:: WHAT THE EXERCISE ASKS ::
Extract all lines from the data beneath that include the word "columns".

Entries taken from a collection
________________________

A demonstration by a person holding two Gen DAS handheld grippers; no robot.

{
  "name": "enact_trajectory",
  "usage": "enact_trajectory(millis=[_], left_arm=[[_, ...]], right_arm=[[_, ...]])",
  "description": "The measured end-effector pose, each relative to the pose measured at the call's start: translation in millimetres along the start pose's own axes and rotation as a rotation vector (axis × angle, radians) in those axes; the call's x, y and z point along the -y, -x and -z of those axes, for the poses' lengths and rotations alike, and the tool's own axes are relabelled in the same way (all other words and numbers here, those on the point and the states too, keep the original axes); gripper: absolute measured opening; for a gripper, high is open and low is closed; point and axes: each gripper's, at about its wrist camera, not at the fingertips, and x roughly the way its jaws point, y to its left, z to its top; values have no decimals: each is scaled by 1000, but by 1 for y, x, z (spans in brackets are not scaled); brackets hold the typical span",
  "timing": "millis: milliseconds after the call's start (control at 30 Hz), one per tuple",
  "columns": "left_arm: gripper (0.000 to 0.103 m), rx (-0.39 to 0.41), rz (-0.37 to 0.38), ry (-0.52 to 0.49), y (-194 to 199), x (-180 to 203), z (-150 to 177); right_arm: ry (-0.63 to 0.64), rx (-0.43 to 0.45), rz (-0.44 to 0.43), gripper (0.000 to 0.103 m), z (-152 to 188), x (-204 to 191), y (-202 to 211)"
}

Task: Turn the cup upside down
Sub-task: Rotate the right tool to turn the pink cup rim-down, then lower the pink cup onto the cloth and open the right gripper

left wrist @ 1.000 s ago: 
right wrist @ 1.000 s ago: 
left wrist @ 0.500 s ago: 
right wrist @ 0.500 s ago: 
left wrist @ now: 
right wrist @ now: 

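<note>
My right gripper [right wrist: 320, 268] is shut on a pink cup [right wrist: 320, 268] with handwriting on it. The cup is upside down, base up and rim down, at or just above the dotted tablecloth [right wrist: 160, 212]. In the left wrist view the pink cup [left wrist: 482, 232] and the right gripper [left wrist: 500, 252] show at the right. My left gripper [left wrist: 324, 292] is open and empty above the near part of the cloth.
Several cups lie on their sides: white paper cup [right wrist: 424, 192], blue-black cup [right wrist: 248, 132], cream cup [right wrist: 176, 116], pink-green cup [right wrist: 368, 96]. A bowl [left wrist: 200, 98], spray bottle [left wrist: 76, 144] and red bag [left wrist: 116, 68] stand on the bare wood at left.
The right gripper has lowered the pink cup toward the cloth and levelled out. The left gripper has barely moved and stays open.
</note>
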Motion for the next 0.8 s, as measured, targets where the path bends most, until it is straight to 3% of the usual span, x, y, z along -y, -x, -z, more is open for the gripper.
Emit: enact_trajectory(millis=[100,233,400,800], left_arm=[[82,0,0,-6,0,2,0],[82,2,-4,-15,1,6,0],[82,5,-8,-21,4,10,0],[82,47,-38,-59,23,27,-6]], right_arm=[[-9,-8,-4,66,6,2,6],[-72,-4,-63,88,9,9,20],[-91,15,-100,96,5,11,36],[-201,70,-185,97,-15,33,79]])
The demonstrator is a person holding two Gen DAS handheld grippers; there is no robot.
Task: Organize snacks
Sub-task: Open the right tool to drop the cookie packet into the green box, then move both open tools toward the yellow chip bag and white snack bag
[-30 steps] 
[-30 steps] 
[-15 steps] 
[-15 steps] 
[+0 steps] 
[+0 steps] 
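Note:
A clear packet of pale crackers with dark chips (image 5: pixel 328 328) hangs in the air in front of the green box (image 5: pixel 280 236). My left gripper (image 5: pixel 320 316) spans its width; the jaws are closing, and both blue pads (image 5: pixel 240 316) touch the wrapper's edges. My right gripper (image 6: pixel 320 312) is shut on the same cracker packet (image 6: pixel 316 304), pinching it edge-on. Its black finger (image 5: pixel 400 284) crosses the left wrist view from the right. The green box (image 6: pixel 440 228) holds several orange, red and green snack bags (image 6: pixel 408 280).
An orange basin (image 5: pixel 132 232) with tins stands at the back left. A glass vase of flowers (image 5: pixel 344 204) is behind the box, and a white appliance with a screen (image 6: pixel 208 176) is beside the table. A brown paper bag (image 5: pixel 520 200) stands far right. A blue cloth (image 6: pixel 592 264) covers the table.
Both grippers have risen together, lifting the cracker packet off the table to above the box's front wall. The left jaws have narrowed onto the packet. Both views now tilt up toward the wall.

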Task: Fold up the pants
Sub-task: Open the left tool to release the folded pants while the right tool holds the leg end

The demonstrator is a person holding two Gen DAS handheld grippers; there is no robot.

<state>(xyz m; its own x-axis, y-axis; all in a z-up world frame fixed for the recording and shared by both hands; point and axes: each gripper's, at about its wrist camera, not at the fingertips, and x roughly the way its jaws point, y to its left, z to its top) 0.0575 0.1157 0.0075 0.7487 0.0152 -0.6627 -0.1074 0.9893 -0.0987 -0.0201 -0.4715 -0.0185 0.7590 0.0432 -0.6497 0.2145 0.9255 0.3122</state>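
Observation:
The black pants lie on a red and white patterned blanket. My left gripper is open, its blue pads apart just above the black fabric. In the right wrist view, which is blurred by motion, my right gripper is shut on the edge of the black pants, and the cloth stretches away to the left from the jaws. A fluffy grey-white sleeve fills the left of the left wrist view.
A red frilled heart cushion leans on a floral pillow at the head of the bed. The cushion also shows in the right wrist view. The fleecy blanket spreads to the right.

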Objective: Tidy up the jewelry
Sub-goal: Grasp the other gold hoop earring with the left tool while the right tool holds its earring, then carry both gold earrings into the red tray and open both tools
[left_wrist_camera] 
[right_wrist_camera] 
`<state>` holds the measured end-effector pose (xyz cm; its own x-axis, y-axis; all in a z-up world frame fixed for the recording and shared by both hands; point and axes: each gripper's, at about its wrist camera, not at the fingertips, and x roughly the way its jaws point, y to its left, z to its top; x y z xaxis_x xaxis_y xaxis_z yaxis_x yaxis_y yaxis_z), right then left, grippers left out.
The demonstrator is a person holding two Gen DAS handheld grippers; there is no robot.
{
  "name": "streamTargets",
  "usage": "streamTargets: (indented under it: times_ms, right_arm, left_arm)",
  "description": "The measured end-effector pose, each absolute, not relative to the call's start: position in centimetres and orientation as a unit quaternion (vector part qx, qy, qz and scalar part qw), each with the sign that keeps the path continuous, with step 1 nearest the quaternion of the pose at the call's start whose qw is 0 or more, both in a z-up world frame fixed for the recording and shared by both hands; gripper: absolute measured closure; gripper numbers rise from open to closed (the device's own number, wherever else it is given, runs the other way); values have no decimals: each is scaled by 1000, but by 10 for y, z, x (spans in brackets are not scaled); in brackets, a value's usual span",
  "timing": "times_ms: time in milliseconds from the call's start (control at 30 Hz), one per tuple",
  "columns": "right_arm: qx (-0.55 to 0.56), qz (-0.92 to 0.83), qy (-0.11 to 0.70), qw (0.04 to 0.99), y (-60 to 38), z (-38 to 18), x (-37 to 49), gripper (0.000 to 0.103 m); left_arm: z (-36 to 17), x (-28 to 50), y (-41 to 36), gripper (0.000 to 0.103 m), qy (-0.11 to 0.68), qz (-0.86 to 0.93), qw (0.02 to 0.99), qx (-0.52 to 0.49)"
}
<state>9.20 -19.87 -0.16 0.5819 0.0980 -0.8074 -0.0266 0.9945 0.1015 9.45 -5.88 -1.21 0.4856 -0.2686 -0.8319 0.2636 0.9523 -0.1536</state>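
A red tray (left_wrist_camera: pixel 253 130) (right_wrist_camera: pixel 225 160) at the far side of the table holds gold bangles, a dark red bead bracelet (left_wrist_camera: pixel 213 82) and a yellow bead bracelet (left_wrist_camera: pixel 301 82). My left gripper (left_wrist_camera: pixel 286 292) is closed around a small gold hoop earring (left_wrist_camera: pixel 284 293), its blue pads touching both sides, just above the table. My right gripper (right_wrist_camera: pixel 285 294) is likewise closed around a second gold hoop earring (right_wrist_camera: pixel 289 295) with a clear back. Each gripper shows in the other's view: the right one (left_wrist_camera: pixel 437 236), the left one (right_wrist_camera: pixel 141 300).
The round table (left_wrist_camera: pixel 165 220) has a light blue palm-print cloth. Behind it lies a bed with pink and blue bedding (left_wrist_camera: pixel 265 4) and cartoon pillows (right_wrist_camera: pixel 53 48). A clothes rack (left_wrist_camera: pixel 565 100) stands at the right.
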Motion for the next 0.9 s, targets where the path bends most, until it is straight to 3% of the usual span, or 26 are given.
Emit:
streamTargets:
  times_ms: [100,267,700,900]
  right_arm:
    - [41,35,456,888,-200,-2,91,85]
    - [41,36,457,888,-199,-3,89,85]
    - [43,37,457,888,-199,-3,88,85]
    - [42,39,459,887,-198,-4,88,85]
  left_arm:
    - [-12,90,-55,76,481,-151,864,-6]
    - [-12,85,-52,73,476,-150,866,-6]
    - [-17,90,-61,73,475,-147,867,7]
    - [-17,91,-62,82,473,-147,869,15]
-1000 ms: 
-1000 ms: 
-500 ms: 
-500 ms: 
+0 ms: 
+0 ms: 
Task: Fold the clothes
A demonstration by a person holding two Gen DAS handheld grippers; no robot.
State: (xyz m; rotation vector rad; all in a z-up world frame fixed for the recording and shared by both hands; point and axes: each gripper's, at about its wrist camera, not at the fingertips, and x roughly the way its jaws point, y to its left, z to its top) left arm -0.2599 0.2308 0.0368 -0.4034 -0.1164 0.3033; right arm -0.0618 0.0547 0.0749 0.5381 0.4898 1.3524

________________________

:: RESPONSE TO THIS EXERCISE ::
  "columns": "left_arm: gripper (0.000 to 0.103 m), rx (-0.39 to 0.41), rz (-0.37 to 0.38), ry (-0.52 to 0.49), y (-194 to 199), x (-180 to 203), z (-150 to 177); right_arm: ry (-0.63 to 0.64), rx (-0.43 to 0.45), rz (-0.44 to 0.43), gripper (0.000 to 0.103 m), z (-152 to 188), x (-204 to 191), y (-202 to 211)"
  "columns": "right_arm: qx (-0.55 to 0.56), qz (-0.92 to 0.83), qy (-0.11 to 0.70), qw (0.04 to 0.99), y (-60 to 38), z (-38 to 18), x (-37 to 49), gripper (0.000 to 0.103 m); left_arm: z (-36 to 17), x (-28 to 50), y (-41 to 36), gripper (0.000 to 0.103 m), qy (-0.11 to 0.68), qz (-0.86 to 0.93), qw (0.02 to 0.99), qx (-0.52 to 0.49)"

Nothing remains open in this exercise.